● REQUIRED ACTION
Produce a word-for-word copy of the data below.
○ ○ ○ ○
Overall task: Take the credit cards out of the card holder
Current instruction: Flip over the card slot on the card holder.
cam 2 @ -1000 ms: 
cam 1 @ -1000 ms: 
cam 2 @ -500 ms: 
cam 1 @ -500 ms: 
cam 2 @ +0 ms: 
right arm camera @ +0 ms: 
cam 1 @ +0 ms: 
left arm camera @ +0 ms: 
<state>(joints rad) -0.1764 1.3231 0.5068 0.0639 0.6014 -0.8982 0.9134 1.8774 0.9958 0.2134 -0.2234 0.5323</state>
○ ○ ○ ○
● PROBLEM SOLUTION
Overall task: Take the credit cards out of the card holder
Current instruction: Flip over the card slot on the card holder.
cam 2 @ -1000 ms: 
cam 1 @ -1000 ms: 
cam 2 @ -500 ms: 
cam 1 @ -500 ms: 
cam 2 @ +0 ms: 
right arm camera @ +0 ms: 
cam 1 @ +0 ms: 
left arm camera @ +0 ms: 
<state>(joints rad) -0.1764 1.3231 0.5068 0.0639 0.6014 -0.8982 0.9134 1.8774 0.9958 0.2134 -0.2234 0.5323</state>

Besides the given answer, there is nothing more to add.